Marketing, Networking |

Direct Mail Marketing Tips (2 of 2)

Okay, so you’ve decided to use an advertising letter to reach out to the community and get them to use your product/service. Yesterday we covered the basics on the appeal of the envelope and letter itself in order to get your mail opened and read. Today, we’ll talk about what the letter should say to stir an interest in what you have to offer.

1. Background Information
Typically, most potential customers that will receive your advertising letter will not have heard of your company. So, give a little background information about your business – when you got started, why you got started and the goals you have.

2. Your Market
You may want to consider briefly stating who your market is.
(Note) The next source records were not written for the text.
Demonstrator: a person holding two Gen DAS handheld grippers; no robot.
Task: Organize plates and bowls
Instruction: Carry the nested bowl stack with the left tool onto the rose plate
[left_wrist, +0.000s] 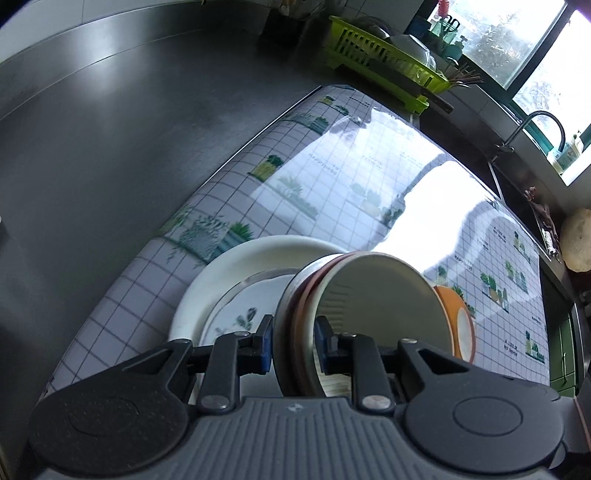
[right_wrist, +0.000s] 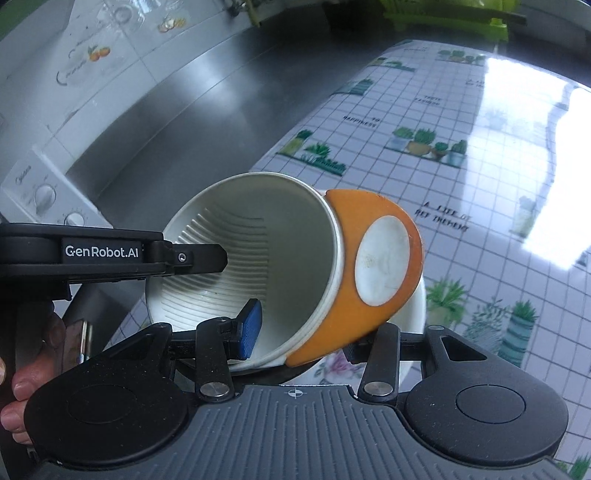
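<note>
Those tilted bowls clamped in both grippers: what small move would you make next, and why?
Probably lower them level onto the checked plant-print mat. The left gripper pinches the rims of a steel, brown and white bowl stack; the right gripper grips the ribbed white bowl nested in the orange bowl. All hang tilted.

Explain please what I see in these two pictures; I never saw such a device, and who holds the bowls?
No robot: a person holds a two-finger gripper in each hand, each with a camera looking along its fingers. One picture comes from the left gripper, which clamps the rims of nested bowls held on edge. The other comes from the right gripper, clamping a white ribbed bowl together with an orange bowl. Below lies a tile-patterned mat on a steel counter, with a white plate.
</note>
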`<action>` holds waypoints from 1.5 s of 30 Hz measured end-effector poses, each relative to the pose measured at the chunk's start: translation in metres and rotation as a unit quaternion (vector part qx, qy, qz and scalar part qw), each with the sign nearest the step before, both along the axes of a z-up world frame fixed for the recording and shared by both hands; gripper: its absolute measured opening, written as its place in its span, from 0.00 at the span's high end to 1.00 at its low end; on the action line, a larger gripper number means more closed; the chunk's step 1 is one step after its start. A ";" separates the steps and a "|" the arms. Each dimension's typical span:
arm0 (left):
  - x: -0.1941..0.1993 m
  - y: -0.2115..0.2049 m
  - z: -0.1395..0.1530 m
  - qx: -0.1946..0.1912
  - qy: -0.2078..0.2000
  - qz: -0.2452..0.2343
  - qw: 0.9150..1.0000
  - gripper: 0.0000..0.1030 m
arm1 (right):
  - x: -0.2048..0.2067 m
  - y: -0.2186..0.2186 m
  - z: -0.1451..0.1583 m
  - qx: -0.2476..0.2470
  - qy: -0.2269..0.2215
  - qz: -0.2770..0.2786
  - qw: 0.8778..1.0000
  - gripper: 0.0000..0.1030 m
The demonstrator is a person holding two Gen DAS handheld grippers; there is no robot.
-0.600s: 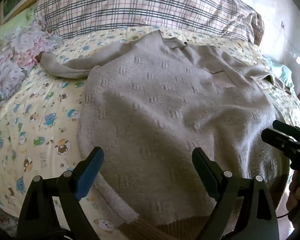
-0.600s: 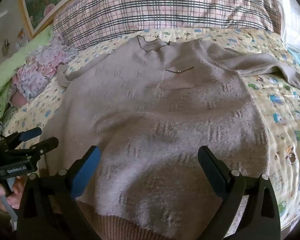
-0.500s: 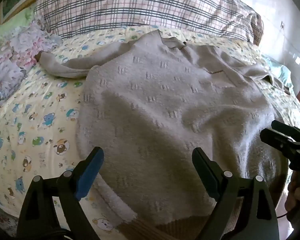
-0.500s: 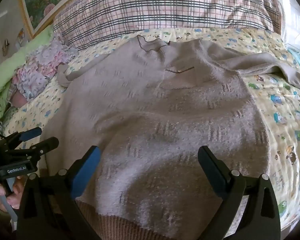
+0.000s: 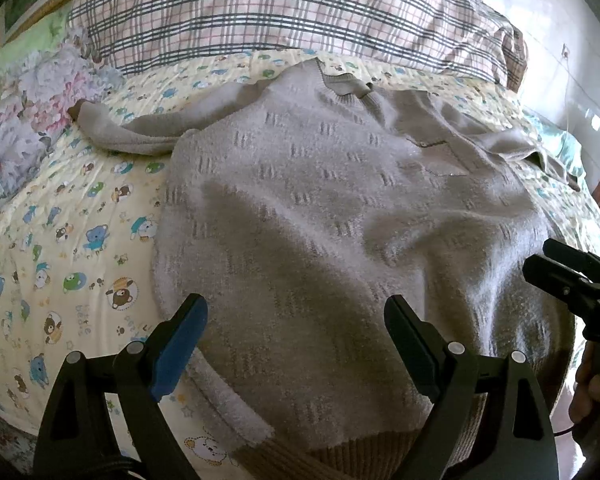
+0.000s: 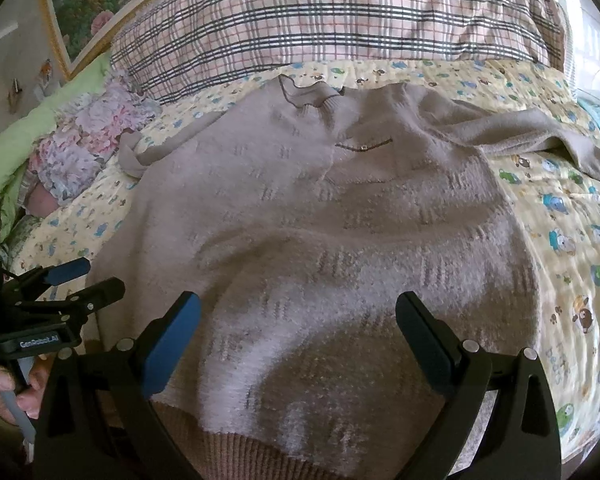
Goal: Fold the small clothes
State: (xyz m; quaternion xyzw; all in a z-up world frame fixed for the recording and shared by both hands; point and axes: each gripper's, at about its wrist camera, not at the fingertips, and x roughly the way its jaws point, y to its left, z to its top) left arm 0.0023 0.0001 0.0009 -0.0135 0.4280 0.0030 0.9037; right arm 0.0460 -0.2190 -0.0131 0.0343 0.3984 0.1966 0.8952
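A grey knit sweater (image 5: pixel 340 220) is seen spread flat on the cartoon-print bedsheet (image 5: pixel 60 240), collar toward the plaid pillow (image 5: pixel 280 8), while the left gripper (image 5: pixel 296 332) and right gripper (image 6: pixel 298 328) are held above its ribbed hem, jaws wide and empty.
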 end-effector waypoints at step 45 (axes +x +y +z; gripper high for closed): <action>0.010 -0.007 -0.005 -0.002 0.017 -0.015 1.000 0.12 | 0.004 0.004 0.005 -0.023 0.021 0.005 0.999 0.05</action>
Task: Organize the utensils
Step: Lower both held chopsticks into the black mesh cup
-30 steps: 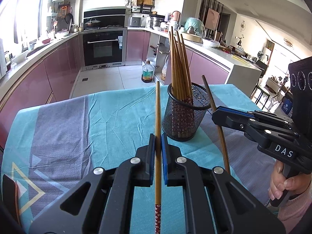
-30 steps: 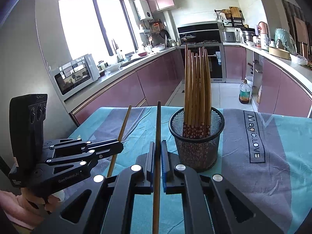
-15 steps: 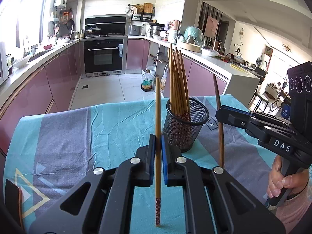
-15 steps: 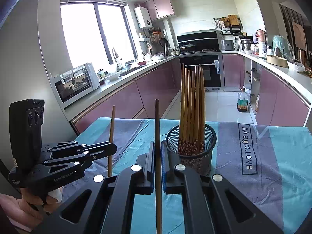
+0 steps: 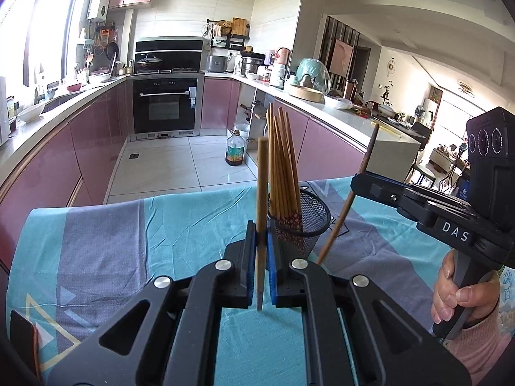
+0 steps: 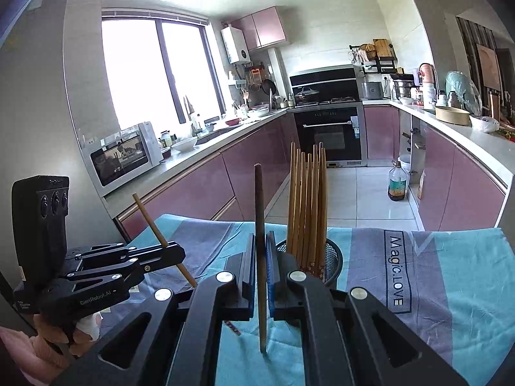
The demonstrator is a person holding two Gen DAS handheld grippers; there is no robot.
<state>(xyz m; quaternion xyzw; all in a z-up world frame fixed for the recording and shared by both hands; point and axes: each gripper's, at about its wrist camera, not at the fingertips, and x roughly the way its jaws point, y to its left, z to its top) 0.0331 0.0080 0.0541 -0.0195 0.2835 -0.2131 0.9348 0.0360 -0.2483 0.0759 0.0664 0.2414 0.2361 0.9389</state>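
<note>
Chopsticks sit in both of my claws. My left claw [image 5: 261,251] is clamped on one light wooden chopstick [image 5: 262,193], which stands nearly upright between the blue pads, its top end level with the bundle behind it. From the right wrist view, that left claw [image 6: 175,254] shows at the left edge, with its chopstick [image 6: 151,222] tilted across the fingers. My right claw [image 6: 261,257] is pinched on a darker chopstick [image 6: 259,212], also close to vertical, its lower tip hanging just above the cloth. In the left wrist view, the right claw [image 5: 360,181] comes in from the right side with its dark chopstick [image 5: 354,193] leaning.

Just beyond both claws stands the black mesh holder [image 5: 313,215], [image 6: 333,262], filled with a bundle of upright chopsticks [image 5: 283,167], [image 6: 307,199]. It rests on the counter, which is covered by a teal and grey cloth [image 5: 135,231], [image 6: 450,267] printed with "Magic.LOVE". Both held chopsticks are outside the holder, near its rim.
</note>
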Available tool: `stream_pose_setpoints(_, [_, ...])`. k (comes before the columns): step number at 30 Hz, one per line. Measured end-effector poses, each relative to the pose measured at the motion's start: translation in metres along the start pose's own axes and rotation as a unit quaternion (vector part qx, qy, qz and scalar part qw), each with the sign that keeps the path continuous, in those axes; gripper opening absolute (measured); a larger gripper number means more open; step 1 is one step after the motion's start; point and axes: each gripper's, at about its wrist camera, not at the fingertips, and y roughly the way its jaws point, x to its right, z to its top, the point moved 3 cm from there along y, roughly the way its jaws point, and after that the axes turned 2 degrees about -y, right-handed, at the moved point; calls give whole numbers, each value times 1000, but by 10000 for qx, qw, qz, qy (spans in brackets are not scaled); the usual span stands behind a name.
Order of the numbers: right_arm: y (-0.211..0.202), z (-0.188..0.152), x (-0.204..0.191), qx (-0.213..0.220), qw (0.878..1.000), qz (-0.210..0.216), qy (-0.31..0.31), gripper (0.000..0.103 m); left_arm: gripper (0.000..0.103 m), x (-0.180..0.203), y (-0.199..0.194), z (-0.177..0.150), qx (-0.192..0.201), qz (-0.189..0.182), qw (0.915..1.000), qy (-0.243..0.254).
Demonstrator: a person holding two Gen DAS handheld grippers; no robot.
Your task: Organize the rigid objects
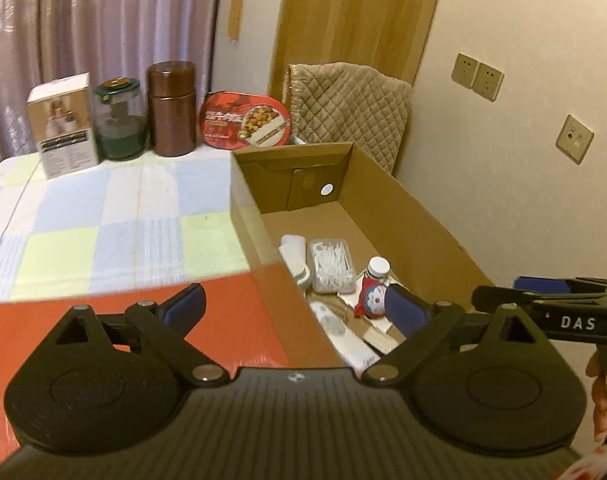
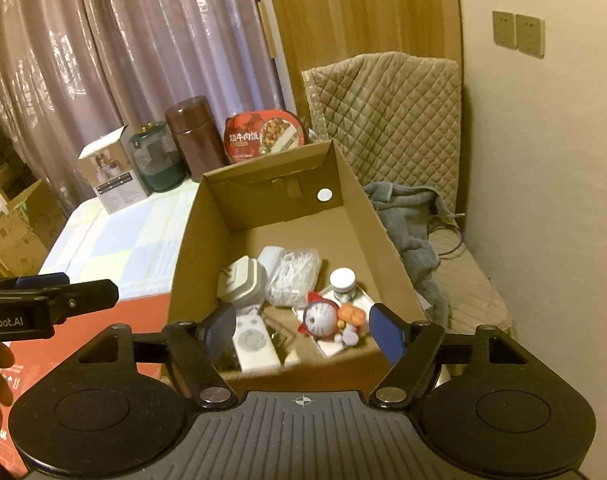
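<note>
An open cardboard box [image 2: 207, 216] stands on the table; it also shows in the left wrist view [image 1: 247, 216]. Inside lie a white remote [image 2: 253, 344], a red cat figurine [image 2: 319, 318], a small white-capped bottle [image 2: 342, 280], a clear pack of white picks [image 2: 291, 276] and a white case [image 2: 241, 284]. My right gripper [image 2: 303, 330] is open and empty above the box's near end. My left gripper [image 1: 295, 308] is open and empty over the box's left wall. At the table's back stand a white carton [image 1: 65, 124], a green glass jar [image 1: 119, 120], a brown canister [image 1: 172, 108] and a red meal tub [image 1: 245, 120].
A checked cloth [image 1: 103, 216] covers the table, with a red box [image 1: 83, 312] at its near edge. A quilted chair [image 2: 395, 120] with a grey towel [image 2: 411, 232] stands right of the box. Curtains hang behind. Cardboard boxes [image 2: 15, 220] sit on the floor at left.
</note>
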Motion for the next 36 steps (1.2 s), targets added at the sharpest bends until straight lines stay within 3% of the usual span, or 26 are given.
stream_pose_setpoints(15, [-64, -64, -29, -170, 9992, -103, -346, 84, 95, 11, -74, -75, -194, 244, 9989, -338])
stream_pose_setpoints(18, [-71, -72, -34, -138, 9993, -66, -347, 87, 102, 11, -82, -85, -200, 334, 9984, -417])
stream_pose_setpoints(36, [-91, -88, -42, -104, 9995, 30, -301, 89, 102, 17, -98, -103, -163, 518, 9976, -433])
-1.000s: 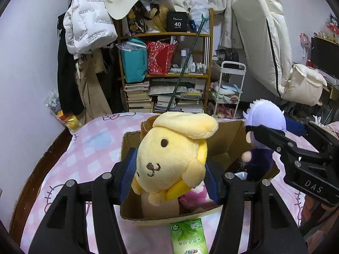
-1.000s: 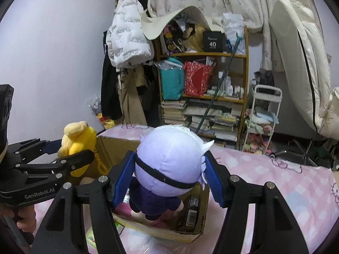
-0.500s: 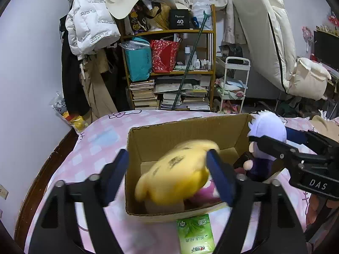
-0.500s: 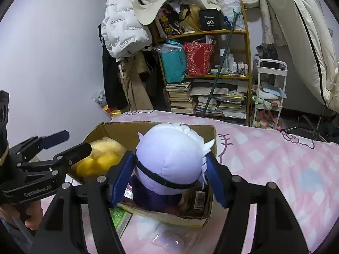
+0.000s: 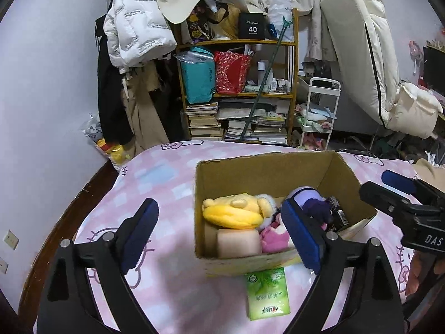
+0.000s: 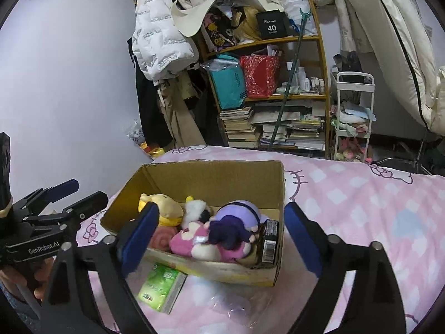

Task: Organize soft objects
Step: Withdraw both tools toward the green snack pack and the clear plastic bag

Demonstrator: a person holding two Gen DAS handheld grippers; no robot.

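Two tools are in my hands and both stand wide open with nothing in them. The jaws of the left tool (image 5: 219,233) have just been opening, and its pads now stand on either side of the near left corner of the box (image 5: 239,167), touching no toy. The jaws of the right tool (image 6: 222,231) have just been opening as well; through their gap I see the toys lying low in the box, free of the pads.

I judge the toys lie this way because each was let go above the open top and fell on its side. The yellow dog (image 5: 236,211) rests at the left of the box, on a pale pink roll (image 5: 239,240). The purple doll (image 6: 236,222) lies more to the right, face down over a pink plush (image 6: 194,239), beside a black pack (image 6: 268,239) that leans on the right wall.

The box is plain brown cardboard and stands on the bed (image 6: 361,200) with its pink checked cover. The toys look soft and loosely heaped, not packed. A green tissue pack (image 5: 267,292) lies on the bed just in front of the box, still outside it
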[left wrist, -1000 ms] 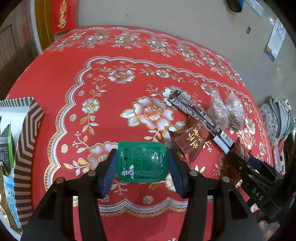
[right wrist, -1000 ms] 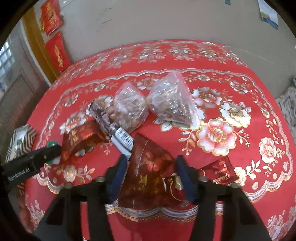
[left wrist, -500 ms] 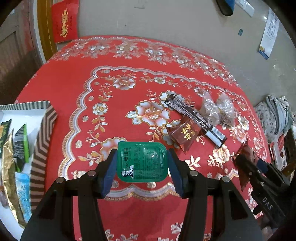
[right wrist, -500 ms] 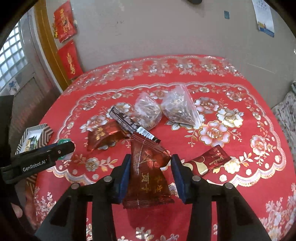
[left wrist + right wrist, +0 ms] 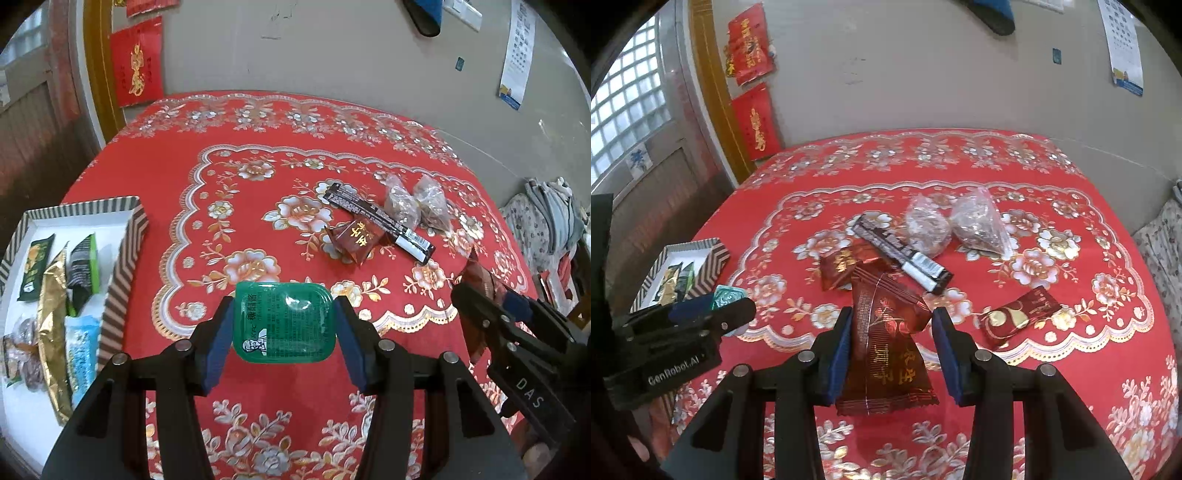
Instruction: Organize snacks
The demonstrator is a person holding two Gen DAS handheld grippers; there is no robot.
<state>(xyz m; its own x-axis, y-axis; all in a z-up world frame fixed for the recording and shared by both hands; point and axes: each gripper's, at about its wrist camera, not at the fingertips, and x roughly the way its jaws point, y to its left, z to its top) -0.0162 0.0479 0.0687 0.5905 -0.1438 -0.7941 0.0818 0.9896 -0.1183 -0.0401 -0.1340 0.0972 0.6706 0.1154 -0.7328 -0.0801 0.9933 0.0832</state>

If everyone can use your product or service, say so. If you’re specifically targeting stay-at-home moms, then say so. If your market is specific, this will help to narrow the field a bit. Also, you may want to encourage those that don’t fit into the specified market to pass the information on to someone they know who does.

3. The Product/Service
The most important element of your advertising letter is, of course, the description of the product or service your business provides. And though you definitely want to mention the features your product/service provides, be sure that you mention the benefits of those features – the desired outcome that using your product/service will produce.

4. Testimonials
If you have them, use them. The best way to do this is as an insert. This draws more attention to the individual review, showing that it’s important. And, if available, consider adding a picture of the client who provided the review. A real face always makes what is said more trustworthy.

5. A Special Offer
Give the potential customer an incentive to respond quickly by provided a special offer with a deadline. Otherwise, they will set your advertising letter aside to “think about it” and might actually end up forgetting about it. Give a discount if they contact you within a certain amount of time, provide a smaller product or service free with the purchase of another, etc.

6. Keep it Short
Try to keep the advertising letter as short as possible. One page is best, even if you make the font a bit smaller than usual to accomplish it. Anything more than that could seem overwhelming and a waste of time to the potential customer. I can attest to the fact that I never read the advertising letters that are more than one page… it is not appealing at all.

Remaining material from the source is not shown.